*WHAT IS BEING ASKED*.
In the entries below, which lines run from the one containing "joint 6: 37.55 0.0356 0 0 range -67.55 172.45" to the one containing "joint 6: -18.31"? Copy exactly those lines, ends included, and no others.

======== DATA FOR THIS EXERCISE ========

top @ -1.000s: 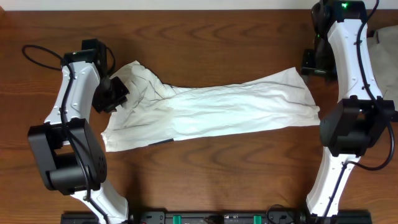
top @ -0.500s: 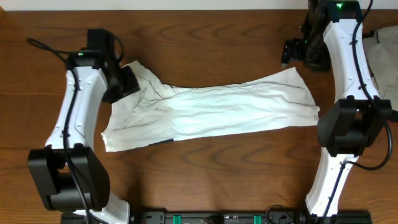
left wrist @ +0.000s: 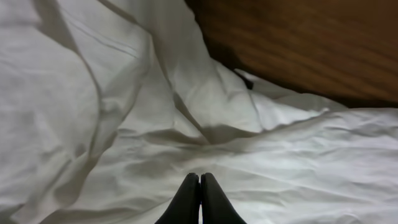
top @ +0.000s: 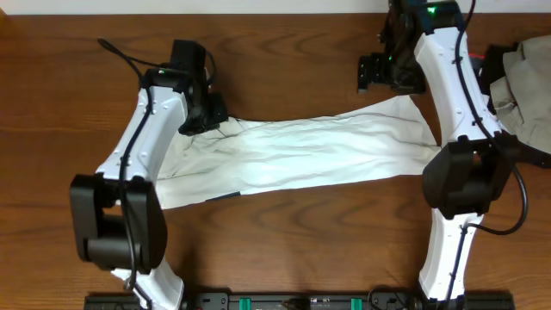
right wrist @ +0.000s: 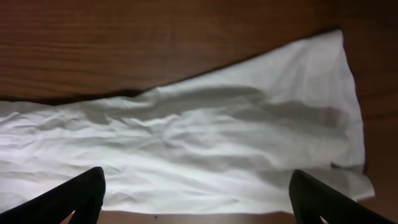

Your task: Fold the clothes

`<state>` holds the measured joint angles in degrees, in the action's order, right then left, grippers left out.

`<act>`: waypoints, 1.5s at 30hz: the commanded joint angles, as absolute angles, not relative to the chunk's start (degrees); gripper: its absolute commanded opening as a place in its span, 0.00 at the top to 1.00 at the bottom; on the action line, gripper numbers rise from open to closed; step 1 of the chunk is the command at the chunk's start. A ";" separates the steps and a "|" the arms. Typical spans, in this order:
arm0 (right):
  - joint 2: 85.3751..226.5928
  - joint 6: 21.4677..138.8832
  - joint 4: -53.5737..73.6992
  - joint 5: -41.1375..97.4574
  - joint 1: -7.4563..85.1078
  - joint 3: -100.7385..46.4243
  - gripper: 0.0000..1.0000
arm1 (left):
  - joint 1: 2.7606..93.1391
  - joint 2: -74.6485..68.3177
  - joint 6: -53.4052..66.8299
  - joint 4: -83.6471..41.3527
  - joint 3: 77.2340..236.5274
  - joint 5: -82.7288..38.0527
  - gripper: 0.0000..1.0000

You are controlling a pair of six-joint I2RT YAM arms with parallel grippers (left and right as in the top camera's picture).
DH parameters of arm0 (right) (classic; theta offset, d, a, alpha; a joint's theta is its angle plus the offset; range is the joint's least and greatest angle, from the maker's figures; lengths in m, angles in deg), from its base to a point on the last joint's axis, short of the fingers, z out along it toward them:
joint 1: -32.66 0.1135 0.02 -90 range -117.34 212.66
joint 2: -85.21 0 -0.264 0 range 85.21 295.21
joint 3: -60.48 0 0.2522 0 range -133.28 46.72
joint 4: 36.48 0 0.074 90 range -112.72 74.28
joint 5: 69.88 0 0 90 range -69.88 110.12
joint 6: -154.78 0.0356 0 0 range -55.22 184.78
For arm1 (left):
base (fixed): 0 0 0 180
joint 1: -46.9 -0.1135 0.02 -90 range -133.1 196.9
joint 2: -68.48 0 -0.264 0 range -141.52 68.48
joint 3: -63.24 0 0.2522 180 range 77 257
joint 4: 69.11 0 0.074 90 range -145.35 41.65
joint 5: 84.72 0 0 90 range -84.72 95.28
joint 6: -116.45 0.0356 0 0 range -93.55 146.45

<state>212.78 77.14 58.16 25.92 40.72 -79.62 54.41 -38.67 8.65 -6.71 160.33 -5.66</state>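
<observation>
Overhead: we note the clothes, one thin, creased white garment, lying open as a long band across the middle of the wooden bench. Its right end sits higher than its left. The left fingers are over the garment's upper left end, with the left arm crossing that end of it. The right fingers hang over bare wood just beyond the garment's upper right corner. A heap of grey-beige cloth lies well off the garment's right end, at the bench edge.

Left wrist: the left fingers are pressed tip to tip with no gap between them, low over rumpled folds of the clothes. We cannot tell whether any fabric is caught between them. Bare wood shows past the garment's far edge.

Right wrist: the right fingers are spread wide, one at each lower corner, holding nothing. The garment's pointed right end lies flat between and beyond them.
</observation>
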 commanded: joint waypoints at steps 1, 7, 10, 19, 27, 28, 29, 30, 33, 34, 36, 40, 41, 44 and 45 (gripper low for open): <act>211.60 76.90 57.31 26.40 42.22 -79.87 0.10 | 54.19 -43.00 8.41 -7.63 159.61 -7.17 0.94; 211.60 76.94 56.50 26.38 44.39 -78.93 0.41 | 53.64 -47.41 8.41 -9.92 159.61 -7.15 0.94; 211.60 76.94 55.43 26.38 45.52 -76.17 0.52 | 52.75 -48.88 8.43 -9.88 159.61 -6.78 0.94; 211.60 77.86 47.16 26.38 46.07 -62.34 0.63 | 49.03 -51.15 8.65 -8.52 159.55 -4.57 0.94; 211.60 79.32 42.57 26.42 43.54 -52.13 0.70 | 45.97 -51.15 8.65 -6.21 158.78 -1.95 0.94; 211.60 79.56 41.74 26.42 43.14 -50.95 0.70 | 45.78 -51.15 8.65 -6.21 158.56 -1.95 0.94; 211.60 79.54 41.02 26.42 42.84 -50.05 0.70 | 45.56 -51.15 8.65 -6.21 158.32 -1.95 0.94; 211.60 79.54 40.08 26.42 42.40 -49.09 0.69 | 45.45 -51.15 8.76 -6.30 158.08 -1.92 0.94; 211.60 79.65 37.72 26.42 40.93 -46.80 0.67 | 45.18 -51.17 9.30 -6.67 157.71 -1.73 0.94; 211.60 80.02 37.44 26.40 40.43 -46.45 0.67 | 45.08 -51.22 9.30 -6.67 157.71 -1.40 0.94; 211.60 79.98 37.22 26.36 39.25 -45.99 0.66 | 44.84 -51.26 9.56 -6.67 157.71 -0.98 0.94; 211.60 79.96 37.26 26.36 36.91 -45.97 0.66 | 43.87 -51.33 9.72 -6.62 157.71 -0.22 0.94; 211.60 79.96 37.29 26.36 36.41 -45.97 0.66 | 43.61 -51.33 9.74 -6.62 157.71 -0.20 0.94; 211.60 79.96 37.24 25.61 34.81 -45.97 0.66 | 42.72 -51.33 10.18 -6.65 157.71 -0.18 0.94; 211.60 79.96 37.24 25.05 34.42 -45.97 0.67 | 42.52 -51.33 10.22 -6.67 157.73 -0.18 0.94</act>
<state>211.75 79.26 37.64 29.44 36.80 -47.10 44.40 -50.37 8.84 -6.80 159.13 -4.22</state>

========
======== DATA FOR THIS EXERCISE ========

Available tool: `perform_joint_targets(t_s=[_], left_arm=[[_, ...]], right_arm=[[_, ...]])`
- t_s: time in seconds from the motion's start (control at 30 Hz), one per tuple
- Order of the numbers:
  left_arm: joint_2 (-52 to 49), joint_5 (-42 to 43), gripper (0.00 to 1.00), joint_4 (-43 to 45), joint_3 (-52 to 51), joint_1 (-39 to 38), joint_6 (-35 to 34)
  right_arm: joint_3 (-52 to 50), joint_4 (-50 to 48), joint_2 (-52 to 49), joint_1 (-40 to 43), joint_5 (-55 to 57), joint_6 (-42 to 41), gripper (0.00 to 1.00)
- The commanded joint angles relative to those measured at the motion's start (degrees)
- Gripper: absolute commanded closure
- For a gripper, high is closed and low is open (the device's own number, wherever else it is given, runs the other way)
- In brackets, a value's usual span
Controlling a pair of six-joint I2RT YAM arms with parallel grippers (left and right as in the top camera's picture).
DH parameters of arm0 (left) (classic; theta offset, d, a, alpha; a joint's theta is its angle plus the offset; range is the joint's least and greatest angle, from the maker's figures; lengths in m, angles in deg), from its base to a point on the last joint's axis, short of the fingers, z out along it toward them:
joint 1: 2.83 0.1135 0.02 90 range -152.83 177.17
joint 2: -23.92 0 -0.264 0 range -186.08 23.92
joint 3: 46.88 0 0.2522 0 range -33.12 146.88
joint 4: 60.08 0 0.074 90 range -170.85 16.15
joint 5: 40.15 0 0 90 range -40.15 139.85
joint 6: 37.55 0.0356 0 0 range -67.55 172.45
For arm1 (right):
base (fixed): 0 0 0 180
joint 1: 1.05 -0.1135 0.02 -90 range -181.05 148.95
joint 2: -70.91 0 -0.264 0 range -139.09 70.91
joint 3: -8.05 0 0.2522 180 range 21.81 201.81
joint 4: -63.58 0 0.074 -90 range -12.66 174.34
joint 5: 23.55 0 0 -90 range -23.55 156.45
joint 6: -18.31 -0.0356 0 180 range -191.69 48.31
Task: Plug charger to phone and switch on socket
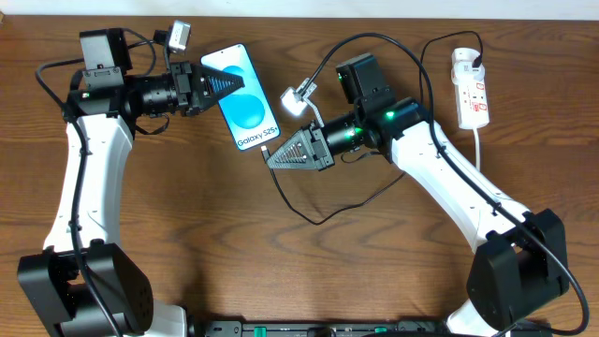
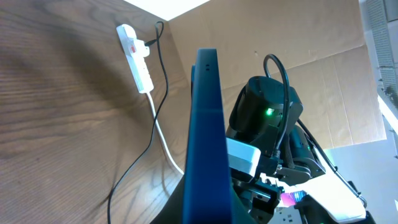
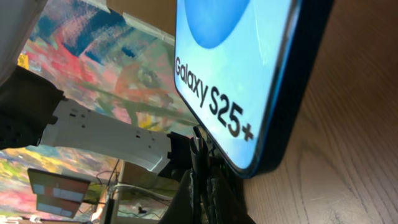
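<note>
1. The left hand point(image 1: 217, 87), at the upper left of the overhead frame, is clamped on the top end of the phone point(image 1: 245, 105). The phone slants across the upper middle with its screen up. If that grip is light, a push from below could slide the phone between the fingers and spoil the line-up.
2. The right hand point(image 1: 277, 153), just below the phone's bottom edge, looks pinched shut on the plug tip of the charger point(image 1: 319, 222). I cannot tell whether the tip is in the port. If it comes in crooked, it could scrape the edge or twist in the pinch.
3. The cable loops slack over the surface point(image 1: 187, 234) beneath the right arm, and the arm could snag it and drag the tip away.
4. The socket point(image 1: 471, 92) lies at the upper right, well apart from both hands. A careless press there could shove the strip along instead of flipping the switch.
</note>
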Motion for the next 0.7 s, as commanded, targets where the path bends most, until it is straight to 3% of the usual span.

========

*ANSWER SECTION*.
joint 6: 37.55 0.0356 0 0 range -67.55 172.45
For arm1 (right):
base (fixed): 0 0 0 180
joint 1: 1.05 -0.1135 0.02 -90 range -181.05 148.95
joint 2: -70.91 0 -0.264 0 range -139.09 70.91
joint 3: -8.05 0 0.2522 180 range 21.81 201.81
joint 4: -63.58 0 0.074 -90 range -12.66 174.34
joint 5: 23.55 0 0 -90 range -23.55 156.45
joint 6: -18.31 -0.0356 0 180 range -191.69 48.31

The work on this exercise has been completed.